# TASK ITEM:
Please work out how many lines in the entries below include the string "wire", and reply with the number alone.

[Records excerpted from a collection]
"""

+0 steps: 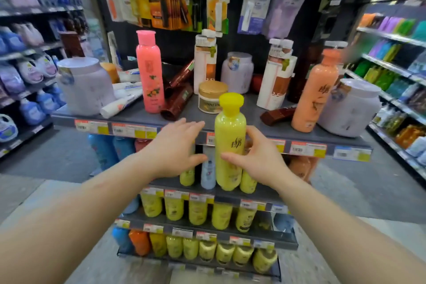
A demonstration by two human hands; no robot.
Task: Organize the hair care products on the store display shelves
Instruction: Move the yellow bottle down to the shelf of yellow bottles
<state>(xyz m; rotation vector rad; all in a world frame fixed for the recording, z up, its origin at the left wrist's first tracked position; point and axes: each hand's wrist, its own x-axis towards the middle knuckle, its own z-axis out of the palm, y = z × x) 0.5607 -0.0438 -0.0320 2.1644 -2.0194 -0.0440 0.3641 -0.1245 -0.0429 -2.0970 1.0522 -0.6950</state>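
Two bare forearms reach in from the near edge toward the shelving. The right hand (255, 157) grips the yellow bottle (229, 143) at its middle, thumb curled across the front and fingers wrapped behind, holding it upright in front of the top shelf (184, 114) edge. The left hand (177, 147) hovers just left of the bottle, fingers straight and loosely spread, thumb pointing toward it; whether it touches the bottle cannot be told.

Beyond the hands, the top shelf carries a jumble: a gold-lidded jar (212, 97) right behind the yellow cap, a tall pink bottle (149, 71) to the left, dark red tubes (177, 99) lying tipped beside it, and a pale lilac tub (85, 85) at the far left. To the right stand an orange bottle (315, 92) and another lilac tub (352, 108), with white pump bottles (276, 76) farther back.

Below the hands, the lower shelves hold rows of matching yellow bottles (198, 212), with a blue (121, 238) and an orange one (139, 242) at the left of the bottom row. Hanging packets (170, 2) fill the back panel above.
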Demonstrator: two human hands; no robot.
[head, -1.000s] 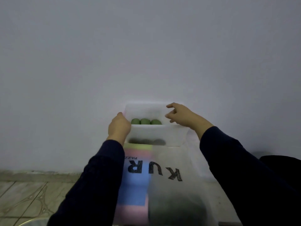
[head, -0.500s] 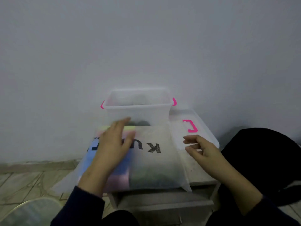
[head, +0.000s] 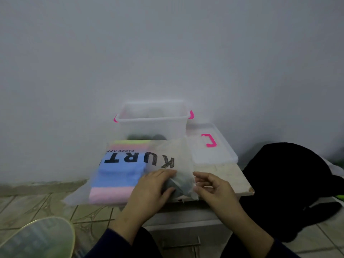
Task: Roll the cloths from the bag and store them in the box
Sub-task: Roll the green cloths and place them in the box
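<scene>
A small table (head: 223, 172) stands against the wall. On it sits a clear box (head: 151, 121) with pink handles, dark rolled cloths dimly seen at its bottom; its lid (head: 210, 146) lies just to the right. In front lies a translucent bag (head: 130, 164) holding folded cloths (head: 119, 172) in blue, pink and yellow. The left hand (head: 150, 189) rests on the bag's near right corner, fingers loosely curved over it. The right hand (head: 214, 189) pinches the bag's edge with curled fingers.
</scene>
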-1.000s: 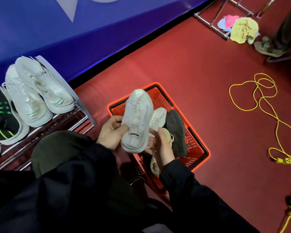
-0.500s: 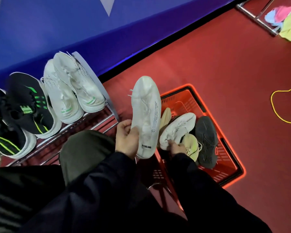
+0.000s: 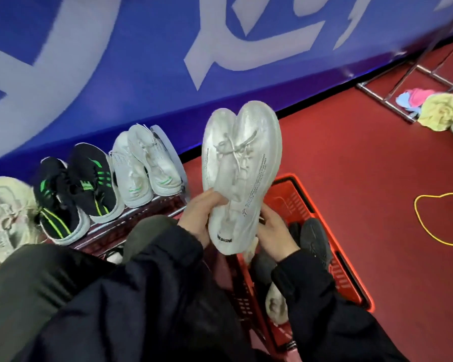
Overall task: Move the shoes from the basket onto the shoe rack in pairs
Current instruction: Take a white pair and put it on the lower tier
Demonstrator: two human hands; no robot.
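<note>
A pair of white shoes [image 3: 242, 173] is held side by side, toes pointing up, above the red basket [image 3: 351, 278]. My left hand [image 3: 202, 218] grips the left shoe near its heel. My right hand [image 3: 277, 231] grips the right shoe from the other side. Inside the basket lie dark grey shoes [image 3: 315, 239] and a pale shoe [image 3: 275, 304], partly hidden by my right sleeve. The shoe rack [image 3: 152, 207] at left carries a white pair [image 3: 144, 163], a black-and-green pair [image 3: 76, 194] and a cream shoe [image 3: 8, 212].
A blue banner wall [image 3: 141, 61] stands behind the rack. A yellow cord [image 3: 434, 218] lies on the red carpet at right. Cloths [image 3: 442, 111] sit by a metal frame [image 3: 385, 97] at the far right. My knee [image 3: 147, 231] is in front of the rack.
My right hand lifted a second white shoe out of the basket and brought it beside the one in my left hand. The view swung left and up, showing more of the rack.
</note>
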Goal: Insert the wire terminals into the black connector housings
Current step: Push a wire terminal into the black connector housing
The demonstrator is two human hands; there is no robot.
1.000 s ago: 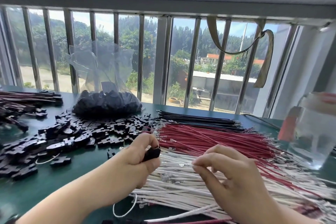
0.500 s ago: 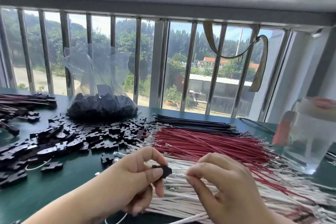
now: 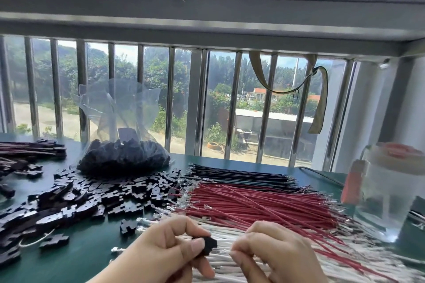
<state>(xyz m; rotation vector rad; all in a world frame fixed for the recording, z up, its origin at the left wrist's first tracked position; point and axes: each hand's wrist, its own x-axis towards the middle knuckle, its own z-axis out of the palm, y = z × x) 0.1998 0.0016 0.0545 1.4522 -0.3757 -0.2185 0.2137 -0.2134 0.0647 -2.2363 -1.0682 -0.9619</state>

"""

# ANSWER TO THIS PROBLEM:
2